“SMDK: Simulation-Space Mosaic of Mobile Data Sounds” by Huebier

  • ©Christian Huebier

Conference:


Entry Number: 03

Title:


    SMDK: Simulation-Space Mosaic of Mobile Data Sounds

Program Title:


    The Edge

Presenter(s):


Collaborator(s):


Project Affiliation:


    Knowbotic Research

Description:


    SMDK is a cross-disciplinary project by Knowbotic Research (KR+cF) that results from an exchange of working techniques among media artists, computer musicians, and computer scientists. The interactive environment consists of a database containing sounds from all over the world. Based on their characteristics and simple artificial-life rules, the sounds become mobile elements (agents) and form a self-organizing system comparable to a simple cultural community.

    A visitor equipped with a tracking sensor can interactively explore the system in a walk-in room. The speed and type of the visitor’s movements trigger sounds and influence the organization of the sound elements by manipulating their duration, volume, and direction. Through a small headmounted monitor, the visitor receives textual information that aids navigation inside the virtual sound space. A computer generated visualization of the continually changing system, the actions of the visitor, and their bearing on the system can be observed by an audience on a large screen in a separate room.

    Realization
    The Open, Self-Organizing Database For this project, Knowbotic Research sent out an international call for participation about two months before the exhibition. The collected sound samples (personal, acoustically formulated attitudes towards the world) submitted via computer networks like Internet and CompuServe, or on ordinary audio and DAT tapes, are analyzed both automatically and manually and given 10 different characteristics that reflect acoustically distinguishable features. Next, the sound samples are placed in a database, where they become mobile elements (agents) in real space and their equivalent in virtual space. The behavior of the entire system is determined by the characteristic group forms and by means of a simple artificial life system. There are 10 different groups based on the characteristics assigned to the sound data. Equipped with the three basic degrees of freedom, the agents organize spatially in sound groups that represent one characteristic each, forming an organism that continuously restructures itself. For example, agents may form a group or join a group if they have the appropriate characteristic, or float in space as free agents.

    Visitor Navigation in the Action Space
    This dynamic system is made accessible to the visitor in the physical action space, part of a larger, darkened room outlined by fiber-optic light cables that show the base boundaries of the space. As a visitor enters the action space, an ultrasonic tracking system spots the visitor’s presence and transmits it to the virtual space. The visitor is equipped with an ultrasonic sensor attached to one hand and a small monitor mounted in front of one eye that provides textual

    Opening the System: Real- Time Concert
    A sensitive zone in the virtual space surrounds the position of the visitor’s hand. Through this zone, the visitor’s movements activate the original sound information and “compose” sounds by manipulating the duration, volume, and direction of each element.

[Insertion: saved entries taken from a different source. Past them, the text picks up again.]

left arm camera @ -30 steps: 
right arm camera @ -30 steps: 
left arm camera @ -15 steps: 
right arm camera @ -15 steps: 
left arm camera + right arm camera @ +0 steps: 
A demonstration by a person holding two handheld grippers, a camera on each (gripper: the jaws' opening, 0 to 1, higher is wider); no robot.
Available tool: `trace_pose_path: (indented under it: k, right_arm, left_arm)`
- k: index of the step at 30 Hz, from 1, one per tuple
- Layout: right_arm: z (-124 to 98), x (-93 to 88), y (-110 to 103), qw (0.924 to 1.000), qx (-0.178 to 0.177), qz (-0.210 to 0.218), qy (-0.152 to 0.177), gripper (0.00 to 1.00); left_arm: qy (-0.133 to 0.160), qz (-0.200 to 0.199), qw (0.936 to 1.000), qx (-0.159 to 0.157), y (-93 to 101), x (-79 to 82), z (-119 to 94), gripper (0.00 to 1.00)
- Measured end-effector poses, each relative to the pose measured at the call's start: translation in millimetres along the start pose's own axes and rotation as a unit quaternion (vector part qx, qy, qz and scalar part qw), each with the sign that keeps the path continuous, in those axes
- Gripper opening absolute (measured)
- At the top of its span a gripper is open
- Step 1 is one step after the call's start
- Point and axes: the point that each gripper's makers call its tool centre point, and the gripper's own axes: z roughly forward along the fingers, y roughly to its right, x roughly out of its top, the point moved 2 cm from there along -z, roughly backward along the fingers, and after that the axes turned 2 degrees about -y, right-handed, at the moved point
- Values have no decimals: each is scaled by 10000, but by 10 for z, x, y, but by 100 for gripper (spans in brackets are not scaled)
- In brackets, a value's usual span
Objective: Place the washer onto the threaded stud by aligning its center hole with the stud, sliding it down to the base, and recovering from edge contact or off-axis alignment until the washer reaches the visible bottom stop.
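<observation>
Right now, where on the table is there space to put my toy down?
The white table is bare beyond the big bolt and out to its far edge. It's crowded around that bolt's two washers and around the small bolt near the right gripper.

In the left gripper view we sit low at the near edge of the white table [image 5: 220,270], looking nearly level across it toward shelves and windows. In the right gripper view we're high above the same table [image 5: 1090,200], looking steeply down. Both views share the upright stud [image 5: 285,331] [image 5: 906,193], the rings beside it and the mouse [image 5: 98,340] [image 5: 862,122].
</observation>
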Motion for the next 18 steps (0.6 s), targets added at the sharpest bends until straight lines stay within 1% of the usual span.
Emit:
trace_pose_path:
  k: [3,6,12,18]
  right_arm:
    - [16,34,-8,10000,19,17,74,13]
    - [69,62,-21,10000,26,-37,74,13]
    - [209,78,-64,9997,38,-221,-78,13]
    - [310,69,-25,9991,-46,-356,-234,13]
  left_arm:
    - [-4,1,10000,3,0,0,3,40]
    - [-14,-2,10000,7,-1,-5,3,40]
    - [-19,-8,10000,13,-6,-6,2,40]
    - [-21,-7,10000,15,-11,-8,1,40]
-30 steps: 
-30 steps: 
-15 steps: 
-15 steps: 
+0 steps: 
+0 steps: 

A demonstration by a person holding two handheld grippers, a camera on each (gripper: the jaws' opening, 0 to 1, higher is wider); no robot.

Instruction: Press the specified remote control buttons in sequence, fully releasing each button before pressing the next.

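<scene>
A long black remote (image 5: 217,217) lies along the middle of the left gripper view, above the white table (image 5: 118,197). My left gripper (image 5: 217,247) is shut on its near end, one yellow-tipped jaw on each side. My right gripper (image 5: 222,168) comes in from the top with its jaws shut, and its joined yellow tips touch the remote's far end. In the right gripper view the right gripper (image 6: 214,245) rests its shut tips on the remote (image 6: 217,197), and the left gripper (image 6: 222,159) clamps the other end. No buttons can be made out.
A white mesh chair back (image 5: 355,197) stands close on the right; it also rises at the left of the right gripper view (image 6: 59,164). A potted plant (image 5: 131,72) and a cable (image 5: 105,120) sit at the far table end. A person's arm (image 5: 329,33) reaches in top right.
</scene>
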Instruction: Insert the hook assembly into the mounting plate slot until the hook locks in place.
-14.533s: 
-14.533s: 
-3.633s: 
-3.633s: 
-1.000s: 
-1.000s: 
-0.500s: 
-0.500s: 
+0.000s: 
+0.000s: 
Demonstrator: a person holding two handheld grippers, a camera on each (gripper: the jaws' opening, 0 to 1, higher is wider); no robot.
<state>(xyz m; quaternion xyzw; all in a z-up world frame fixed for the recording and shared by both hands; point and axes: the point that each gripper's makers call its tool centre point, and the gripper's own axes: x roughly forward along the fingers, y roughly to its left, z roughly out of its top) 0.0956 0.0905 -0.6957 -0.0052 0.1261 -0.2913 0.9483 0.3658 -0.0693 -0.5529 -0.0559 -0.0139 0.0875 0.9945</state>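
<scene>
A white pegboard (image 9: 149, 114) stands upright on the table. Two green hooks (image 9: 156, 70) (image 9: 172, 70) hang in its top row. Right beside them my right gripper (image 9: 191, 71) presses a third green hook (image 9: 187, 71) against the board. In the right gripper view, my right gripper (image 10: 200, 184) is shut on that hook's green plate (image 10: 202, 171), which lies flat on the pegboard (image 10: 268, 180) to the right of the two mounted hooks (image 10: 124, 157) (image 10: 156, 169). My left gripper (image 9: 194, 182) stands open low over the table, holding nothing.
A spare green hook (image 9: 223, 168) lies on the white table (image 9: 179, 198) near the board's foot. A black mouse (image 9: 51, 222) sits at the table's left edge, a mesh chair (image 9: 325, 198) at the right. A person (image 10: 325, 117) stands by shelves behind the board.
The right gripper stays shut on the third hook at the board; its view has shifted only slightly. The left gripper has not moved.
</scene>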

The visitor becomes part of the system, influences its complex behaviour and builds new connections.

    Reception by Outside Observers
    A large screen located outside the action space displays a rendered, real-time outline of the virtual organism which, in turn, is described in the action space in acoustical and textual terms only. The computer visualizes the overall system and the dialogue between the visitor and the database. Each of the 10 possible groups has its own geometric representation. Once an agent joins a group it adopts the geometric representation of this specific group. The system also shows the current position of the visitor and highlights sounds or agents that are being activated.

    Concepts
    The chaotic basic structure of SMDK, the self-organization feature, real-time composition and fragmentation of public sound material, continuous visualization of (mathematical) processes, and the openness of the entire system to the outside world through data networks represent a complexity that challenges the visitor to construct his or her own orientation system within an interactive database. Public Knowledge Space The visitor enters a “black space,” a completely unfamiliar situation. Through concurrent active presence in the real space and the virtual space, the visitor empirically recombines the virtual spatial composition into incalculable new contexts of the underlying information volume. The resulting dynamic sound mosaic reconstructs the real space (“real virtuality”). Departing visitors leave behind specific imprints of their experiences, which remain intact until the system is reactivated.

    Technoid Aesthetics
    Visitors to KR+cF’s environment move in a communication field in which new forms of language have not yet emerged. Development of a nonverbal form of individual knowledge generation draws on aesthetic experience in various encoded public data fields (acoustic, textual, graphical, and numerical). The SMDK information system, too complex to be fully comprehended, represents a shift in delimiting boundaries of technologically supported, ordered systems. It provides an opportunity to expand our perception and arrive at a critically reflected, technoid-aesthetic experience.

    Knowbotic Research KR+cF
    KR+cF focuses on interdisciplinary projects involving the de-and re-construction of public information systems, unusual forms of perceiving data structures, and new knowledgegeneration approaches. KR+cF’s work is based on immediate confrontation of new artistic strategies with methods of perception and discovery used in other fields of knowledge.